AIM OF THE TASK -> Your job with the data below is to output exactly the lines from the one holding "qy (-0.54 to" down to the one holding "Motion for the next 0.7", both included, and no others.

PROVIDED DATA ->
━━━━
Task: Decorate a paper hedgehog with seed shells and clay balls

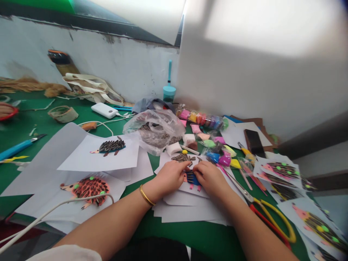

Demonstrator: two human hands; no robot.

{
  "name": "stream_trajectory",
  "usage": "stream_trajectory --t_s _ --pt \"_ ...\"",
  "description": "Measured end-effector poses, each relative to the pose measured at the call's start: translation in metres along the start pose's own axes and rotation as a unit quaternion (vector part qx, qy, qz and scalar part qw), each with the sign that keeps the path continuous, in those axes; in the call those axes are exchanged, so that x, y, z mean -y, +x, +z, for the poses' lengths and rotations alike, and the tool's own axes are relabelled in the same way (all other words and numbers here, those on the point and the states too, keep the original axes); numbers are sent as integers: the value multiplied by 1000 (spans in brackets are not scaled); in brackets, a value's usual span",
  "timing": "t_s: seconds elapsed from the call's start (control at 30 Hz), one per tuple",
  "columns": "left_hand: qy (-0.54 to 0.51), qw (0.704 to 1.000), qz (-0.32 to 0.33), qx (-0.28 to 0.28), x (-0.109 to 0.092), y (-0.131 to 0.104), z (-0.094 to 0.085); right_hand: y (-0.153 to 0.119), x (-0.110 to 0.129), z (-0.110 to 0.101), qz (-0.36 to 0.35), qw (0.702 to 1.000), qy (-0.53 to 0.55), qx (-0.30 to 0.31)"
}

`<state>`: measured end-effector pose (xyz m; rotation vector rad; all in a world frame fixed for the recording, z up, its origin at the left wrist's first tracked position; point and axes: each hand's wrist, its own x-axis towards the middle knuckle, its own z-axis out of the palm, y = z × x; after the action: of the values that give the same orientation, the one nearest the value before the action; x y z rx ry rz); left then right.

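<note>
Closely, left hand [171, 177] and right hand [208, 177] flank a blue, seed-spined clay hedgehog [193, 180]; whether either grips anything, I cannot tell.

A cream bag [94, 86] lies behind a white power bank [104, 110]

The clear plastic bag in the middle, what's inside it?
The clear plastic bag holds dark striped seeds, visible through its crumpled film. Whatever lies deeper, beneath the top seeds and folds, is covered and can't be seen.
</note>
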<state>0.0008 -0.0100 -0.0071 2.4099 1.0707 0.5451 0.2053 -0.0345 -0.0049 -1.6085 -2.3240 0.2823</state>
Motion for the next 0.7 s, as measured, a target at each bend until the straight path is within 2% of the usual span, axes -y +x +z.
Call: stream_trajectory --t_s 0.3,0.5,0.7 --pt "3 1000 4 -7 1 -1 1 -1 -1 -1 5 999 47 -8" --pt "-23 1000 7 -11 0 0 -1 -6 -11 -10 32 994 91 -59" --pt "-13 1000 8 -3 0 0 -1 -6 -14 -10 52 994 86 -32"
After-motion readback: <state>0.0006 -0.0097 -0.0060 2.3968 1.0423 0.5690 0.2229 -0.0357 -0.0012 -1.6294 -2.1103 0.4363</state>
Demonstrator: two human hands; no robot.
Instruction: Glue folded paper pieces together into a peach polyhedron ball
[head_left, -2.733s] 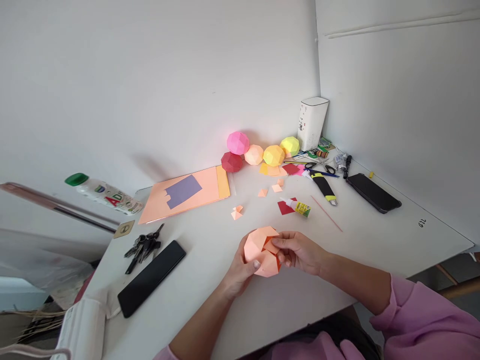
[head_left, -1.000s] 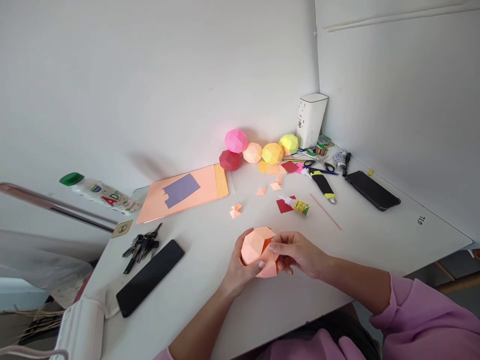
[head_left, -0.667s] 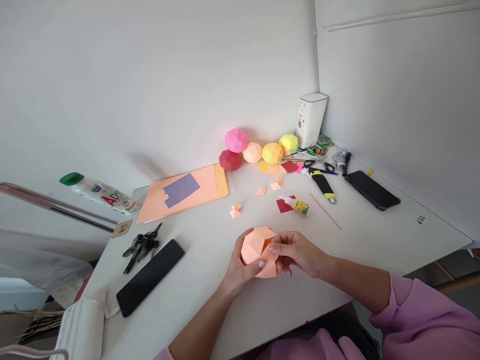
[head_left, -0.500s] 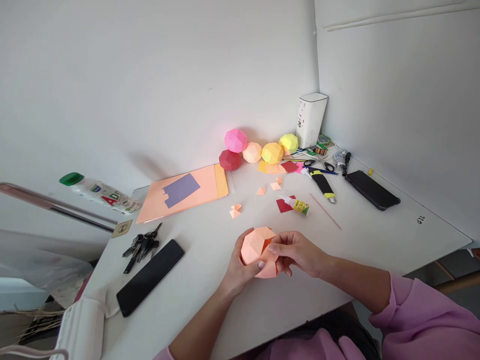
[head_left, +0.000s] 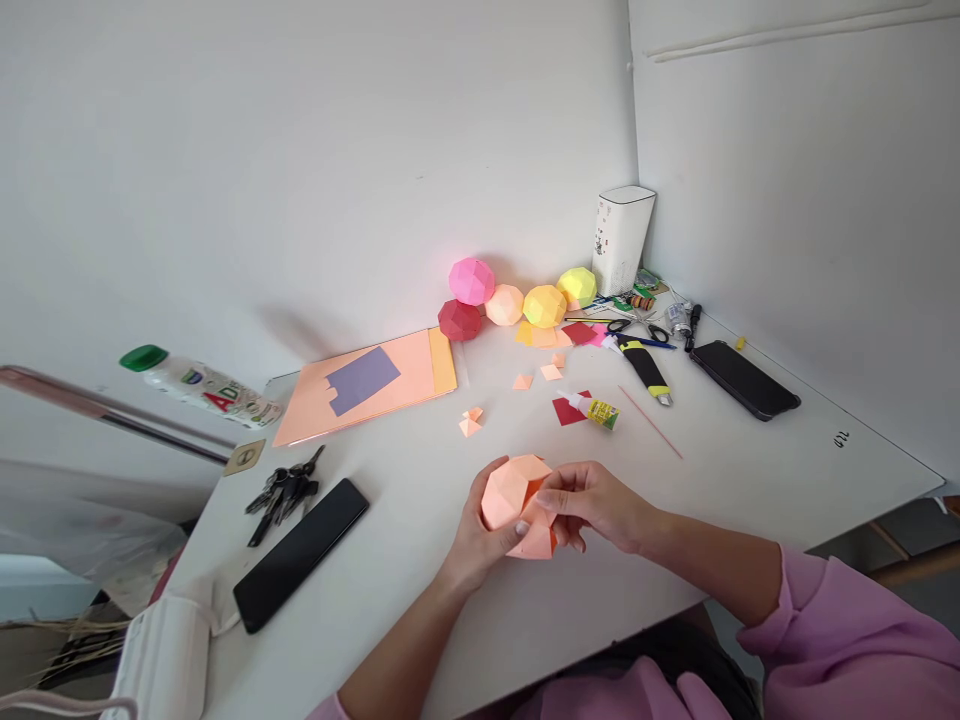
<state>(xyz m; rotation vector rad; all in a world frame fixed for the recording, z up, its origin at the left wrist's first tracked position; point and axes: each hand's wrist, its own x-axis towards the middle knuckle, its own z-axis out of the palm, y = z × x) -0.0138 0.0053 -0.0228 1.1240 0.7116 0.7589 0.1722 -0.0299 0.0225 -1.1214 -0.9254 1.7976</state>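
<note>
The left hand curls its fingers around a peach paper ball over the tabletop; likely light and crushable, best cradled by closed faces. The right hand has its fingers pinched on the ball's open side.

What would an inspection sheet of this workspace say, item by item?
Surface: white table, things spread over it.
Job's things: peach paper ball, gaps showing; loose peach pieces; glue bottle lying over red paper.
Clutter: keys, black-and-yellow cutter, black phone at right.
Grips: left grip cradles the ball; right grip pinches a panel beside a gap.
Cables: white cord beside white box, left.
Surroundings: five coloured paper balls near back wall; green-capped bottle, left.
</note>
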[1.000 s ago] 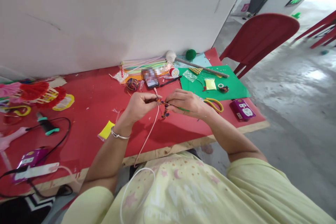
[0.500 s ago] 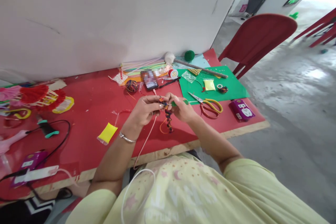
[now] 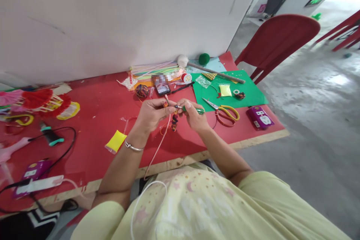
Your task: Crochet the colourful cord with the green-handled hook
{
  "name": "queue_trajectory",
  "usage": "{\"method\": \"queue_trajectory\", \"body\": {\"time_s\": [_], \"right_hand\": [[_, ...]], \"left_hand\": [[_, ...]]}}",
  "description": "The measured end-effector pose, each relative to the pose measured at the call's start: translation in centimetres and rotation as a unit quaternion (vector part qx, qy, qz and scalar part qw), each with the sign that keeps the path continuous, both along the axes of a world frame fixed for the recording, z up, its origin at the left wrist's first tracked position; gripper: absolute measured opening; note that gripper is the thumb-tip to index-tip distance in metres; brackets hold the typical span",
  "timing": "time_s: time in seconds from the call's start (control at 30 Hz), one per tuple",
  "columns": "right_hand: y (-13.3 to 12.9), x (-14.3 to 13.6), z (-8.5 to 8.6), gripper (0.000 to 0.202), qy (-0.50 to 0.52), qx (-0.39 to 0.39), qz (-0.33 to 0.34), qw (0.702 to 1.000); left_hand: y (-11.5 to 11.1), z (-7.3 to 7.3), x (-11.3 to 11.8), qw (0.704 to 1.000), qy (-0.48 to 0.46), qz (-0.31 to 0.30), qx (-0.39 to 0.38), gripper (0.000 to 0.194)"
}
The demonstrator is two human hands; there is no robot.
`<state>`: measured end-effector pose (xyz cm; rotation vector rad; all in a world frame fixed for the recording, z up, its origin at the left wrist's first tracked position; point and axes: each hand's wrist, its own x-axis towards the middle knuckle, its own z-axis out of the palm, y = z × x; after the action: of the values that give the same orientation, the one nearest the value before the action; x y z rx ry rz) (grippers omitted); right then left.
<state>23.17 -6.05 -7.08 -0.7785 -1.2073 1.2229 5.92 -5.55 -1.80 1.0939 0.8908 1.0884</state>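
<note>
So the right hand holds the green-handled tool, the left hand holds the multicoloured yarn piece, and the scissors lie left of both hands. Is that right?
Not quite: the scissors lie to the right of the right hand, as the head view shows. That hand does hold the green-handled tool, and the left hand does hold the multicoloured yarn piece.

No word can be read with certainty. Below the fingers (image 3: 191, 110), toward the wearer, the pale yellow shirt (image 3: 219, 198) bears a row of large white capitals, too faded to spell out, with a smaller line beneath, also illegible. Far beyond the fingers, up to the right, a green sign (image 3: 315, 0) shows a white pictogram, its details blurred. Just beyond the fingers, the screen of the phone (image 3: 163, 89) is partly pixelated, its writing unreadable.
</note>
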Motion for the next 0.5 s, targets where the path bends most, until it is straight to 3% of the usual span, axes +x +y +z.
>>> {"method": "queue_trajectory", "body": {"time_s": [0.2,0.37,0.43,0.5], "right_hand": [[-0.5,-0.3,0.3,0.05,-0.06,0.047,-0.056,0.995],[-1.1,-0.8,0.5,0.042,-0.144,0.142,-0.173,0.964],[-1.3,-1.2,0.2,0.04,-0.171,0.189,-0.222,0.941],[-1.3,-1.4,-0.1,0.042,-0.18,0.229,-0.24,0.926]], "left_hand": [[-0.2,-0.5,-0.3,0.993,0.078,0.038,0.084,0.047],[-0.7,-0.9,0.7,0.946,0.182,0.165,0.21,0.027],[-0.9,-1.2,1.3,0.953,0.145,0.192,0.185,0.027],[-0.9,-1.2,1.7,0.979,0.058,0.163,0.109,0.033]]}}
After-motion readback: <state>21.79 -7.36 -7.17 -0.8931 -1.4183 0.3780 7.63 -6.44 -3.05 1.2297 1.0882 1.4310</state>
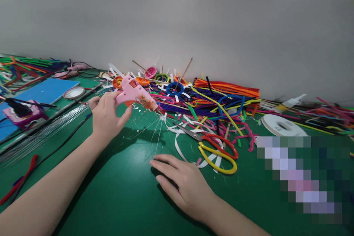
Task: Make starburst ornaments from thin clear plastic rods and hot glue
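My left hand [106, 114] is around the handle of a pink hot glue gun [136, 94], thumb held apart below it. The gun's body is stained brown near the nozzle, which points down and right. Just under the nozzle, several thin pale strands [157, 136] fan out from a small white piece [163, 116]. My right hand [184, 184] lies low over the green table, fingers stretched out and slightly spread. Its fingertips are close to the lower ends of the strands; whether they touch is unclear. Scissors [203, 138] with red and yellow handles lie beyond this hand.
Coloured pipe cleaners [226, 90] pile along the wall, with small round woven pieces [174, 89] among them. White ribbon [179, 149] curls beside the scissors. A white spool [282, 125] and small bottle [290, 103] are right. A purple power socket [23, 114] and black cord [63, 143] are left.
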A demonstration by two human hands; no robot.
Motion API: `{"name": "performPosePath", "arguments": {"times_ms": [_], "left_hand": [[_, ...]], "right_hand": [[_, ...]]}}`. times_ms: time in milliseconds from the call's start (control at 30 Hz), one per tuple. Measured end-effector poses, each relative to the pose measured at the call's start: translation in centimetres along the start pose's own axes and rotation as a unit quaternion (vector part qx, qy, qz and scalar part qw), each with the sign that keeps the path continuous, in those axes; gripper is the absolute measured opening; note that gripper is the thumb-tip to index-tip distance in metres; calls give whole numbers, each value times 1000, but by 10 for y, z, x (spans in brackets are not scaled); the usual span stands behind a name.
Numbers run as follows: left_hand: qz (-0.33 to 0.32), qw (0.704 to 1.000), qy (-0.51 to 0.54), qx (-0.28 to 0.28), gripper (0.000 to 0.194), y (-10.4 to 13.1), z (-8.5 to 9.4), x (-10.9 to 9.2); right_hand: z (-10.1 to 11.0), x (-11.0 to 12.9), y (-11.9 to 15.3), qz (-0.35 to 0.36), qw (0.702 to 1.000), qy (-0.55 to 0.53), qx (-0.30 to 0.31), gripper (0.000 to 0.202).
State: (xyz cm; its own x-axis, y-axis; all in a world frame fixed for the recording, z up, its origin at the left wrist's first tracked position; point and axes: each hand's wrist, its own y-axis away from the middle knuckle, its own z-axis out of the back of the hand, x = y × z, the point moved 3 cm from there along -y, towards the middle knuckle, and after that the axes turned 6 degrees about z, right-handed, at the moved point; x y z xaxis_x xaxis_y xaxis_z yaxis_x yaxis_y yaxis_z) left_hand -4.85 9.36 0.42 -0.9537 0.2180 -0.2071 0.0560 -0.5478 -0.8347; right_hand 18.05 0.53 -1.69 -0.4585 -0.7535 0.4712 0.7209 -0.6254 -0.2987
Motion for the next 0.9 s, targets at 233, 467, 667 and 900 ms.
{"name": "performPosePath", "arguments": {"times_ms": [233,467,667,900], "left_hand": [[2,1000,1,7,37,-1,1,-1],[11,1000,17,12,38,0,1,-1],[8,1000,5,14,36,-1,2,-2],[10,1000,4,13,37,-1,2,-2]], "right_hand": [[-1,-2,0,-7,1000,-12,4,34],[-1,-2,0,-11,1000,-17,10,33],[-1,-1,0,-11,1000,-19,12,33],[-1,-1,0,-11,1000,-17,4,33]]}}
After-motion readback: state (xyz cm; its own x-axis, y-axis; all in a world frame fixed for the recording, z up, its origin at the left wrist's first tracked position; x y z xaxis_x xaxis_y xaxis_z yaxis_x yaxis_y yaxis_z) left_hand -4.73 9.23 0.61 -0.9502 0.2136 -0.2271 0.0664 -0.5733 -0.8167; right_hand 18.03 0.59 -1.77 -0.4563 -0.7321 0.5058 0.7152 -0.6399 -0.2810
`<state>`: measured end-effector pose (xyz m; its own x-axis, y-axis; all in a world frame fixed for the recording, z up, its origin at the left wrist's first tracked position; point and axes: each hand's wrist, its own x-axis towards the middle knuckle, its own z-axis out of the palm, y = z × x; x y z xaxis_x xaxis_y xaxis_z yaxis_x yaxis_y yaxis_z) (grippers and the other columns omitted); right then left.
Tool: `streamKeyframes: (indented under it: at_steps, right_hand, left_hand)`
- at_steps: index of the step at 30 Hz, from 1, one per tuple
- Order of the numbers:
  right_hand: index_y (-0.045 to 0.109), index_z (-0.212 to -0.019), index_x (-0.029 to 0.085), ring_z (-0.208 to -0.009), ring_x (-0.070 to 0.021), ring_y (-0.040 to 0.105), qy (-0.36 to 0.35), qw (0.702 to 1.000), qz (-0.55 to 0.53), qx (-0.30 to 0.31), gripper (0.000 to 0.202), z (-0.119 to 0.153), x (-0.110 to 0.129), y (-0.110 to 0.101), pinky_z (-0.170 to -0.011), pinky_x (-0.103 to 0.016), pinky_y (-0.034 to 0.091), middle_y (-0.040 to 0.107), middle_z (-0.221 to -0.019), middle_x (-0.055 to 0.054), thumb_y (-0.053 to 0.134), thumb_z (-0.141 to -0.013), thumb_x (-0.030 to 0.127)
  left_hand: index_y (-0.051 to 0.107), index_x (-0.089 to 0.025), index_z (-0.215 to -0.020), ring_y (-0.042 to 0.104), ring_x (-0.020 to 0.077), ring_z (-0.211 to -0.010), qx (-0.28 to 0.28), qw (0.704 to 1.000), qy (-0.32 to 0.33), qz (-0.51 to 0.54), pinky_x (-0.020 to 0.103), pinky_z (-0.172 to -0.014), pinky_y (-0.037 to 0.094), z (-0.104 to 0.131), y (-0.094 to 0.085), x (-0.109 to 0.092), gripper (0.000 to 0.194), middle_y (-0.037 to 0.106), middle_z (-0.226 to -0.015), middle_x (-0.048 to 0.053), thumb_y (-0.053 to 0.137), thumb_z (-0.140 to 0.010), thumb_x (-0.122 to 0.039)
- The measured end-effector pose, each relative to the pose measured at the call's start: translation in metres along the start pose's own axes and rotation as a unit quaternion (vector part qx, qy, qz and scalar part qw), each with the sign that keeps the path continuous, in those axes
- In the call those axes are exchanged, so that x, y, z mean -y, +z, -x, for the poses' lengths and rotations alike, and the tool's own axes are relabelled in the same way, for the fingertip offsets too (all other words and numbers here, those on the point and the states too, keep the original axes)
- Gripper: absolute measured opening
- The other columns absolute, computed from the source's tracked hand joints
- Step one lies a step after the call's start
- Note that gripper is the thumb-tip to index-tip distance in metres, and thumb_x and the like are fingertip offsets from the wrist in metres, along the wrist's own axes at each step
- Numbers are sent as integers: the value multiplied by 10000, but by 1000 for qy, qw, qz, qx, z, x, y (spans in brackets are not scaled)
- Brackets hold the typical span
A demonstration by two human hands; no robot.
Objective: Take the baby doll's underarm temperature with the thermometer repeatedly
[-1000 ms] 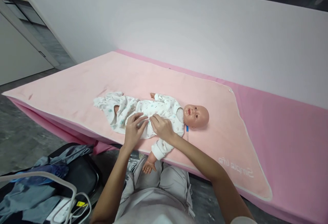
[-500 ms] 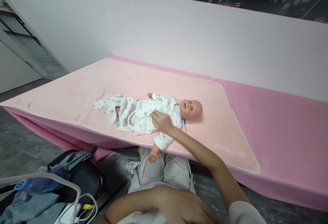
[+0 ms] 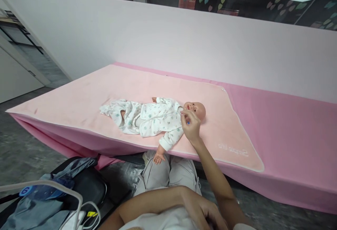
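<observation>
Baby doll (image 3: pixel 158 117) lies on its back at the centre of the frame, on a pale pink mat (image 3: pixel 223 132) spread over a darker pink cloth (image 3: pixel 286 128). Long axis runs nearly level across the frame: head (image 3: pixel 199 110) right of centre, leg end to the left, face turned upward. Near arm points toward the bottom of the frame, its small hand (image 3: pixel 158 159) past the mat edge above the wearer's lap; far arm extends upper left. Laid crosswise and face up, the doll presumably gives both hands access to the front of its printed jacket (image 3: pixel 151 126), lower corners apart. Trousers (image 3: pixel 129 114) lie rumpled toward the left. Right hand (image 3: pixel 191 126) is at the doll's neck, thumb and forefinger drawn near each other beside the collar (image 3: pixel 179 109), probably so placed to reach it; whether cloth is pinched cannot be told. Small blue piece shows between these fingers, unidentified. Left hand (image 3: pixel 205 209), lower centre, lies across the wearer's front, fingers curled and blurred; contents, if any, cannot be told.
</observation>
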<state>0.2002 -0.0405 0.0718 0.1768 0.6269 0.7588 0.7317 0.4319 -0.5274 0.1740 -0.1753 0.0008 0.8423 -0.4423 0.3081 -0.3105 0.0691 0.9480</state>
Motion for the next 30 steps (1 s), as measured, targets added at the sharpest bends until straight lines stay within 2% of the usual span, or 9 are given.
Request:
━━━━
SOLUTION TO THIS TASK ->
  "columns": "left_hand: qy (-0.54 to 0.51), qw (0.704 to 1.000), qz (-0.32 to 0.33), qx (-0.28 to 0.28), x (-0.109 to 0.092), y (-0.131 to 0.104), z (-0.094 to 0.085); right_hand: y (-0.153 to 0.119), x (-0.110 to 0.129), z (-0.110 to 0.101), qz (-0.36 to 0.35), qw (0.702 to 1.000), qy (-0.53 to 0.55), qx (-0.30 to 0.31)"
}

`<state>`: measured end-effector pose (xyz m; rotation vector rad; all in a world frame fixed for the recording, z up, its origin at the left wrist's first tracked position; point and axes: each hand's wrist, its own x-axis towards the middle knuckle, its own z-axis out of the palm, y = z × x; after the action: of the values that give the same orientation, the one nearest the value before the action; x y z rx ry rz); left then right.

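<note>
Closely, left hand [171, 177] and right hand [208, 177] flank a blue, seed-spined clay hedgehog [193, 180]; whether either grips anything, I cannot tell.

A cream bag [94, 86] lies behind a white power bank [104, 110]

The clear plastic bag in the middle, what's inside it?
The clear plastic bag holds dark striped seeds, visible through its crumpled film. Whatever lies deeper, beneath the top seeds and folds, is covered and can't be seen.
</note>
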<state>0.0008 -0.0100 -0.0071 2.4099 1.0707 0.5451 0.2053 -0.0345 -0.0049 -1.6085 -2.3240 0.2823</state>
Motion for the next 0.7 s, as measured, a target at each bend until the straight path is within 2% of the usual span, axes -y +x +z.

This output requires nothing further.